_What you have to do_
Go through the data below and copy it exactly, skipping every picture.

_Collected data_

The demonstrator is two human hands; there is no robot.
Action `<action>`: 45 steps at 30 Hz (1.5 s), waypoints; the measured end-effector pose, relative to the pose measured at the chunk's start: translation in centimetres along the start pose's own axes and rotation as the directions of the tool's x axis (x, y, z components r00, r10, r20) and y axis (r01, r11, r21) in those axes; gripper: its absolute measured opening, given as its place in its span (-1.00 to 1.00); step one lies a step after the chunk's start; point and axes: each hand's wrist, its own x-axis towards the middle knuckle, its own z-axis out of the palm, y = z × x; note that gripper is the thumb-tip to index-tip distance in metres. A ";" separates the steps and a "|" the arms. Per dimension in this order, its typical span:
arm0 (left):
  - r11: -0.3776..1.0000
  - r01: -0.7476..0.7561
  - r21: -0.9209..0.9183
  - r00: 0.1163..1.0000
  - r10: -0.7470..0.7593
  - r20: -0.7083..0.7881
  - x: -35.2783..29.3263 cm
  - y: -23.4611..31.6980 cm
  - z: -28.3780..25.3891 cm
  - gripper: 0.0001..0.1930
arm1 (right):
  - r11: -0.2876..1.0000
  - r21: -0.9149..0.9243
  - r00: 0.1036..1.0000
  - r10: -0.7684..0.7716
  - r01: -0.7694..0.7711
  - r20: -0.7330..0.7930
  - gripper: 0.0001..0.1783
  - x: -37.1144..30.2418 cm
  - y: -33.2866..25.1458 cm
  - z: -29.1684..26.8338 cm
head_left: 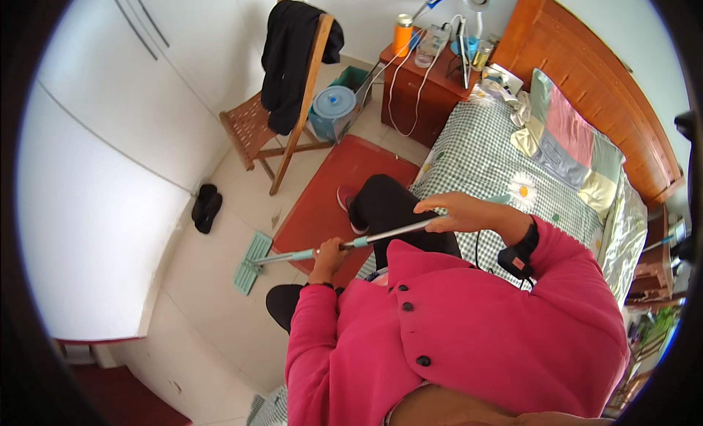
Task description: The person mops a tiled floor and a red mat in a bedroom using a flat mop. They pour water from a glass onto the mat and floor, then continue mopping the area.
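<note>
A flat mop with a silver pole [395, 232] and teal joints slants across my lap. Its slotted teal head [253, 263] has no cloth visible on it and is at the lower left, over the tiled floor. My left hand [329, 260] is closed round the lower pole, by a teal joint. Toward the other end, my right hand [460, 212] is curled loosely over the pole, its index finger stretched out. A teal tip of the handle shows beyond this hand, above the bed. The right palm's contact with the pole is hidden.
The checked bed [469, 144] lies to my right. A red mat [318, 188] covers floor ahead. Beyond it stand a wooden chair [300, 126] with a black garment, a lidded bucket [335, 107] and a cluttered nightstand [417, 96]. Black slippers [206, 208] lie near white cabinets [110, 206].
</note>
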 end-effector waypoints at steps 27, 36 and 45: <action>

_Solution to the problem_
The demonstrator is two human hands; there is no robot.
Action `<action>`: 45 steps at 30 Hz (1.5 s), waypoints; the measured end-effector pose, relative to the pose measured at the chunk's start: translation in centimetres along the start pose's own axes and rotation as the directions of the tool's x axis (x, y, z components r00, r10, r20) and y axis (r01, r11, r21) in those axes; gripper: its absolute measured opening, given as its place in its span (-1.00 to 1.00); step one lies a step after the chunk's start; point and axes: each hand's wrist, its own x-axis towards the middle knuckle, its own z-axis out of the palm, y = z × x; note that gripper is the thumb-tip to index-tip distance in metres. A ";" separates the steps and a "|" the arms. Per dimension in this order, its typical span:
arm0 (left):
  - r11: -0.3776..1.0000
  - r01: -0.7476..0.7561
  - r21: -0.9209..0.9183
  - r00: 0.1163..1.0000
  - r10: -0.7470..0.7593
  - r20: -0.7083..0.7881
  - x: -35.2783..29.3263 cm
  - y: -23.4611..31.6980 cm
  - z: -28.3780..25.3891 cm
  - gripper: 0.0001..0.1930
arm1 (right):
  - r11: -0.2876..1.0000
  - r21: -0.9149..0.9243
  - r00: 0.1036..1.0000
  - r10: -0.7684..0.7716
  - r01: -0.7694..0.7711
  - r20: -0.7330..0.7930
  - gripper: 0.0001..0.1783
  - x: -37.1144..30.2418 cm
  - y: -33.2866..25.1458 cm
  - z: -29.1684..26.8338 cm
head_left: 
Task description: The person mops a tiled floor and a red mat in a bedroom using a flat mop. They pour water from a glass onto the mat and floor, then continue mopping the area.
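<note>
A flat mop with a silver pole [395, 232] and teal joints slants across my lap. Its slotted teal head [253, 263] has no cloth visible on it and is at the lower left, over the tiled floor. My left hand [329, 260] is closed round the lower pole, by a teal joint. Toward the other end, my right hand [460, 212] is curled loosely over the pole, its index finger stretched out. A teal tip of the handle shows beyond this hand, above the bed. The right palm's contact with the pole is hidden.
The checked bed [469, 144] lies to my right. A red mat [318, 188] covers floor ahead. Beyond it stand a wooden chair [300, 126] with a black garment, a lidded bucket [335, 107] and a cluttered nightstand [417, 96]. Black slippers [206, 208] lie near white cabinets [110, 206].
</note>
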 end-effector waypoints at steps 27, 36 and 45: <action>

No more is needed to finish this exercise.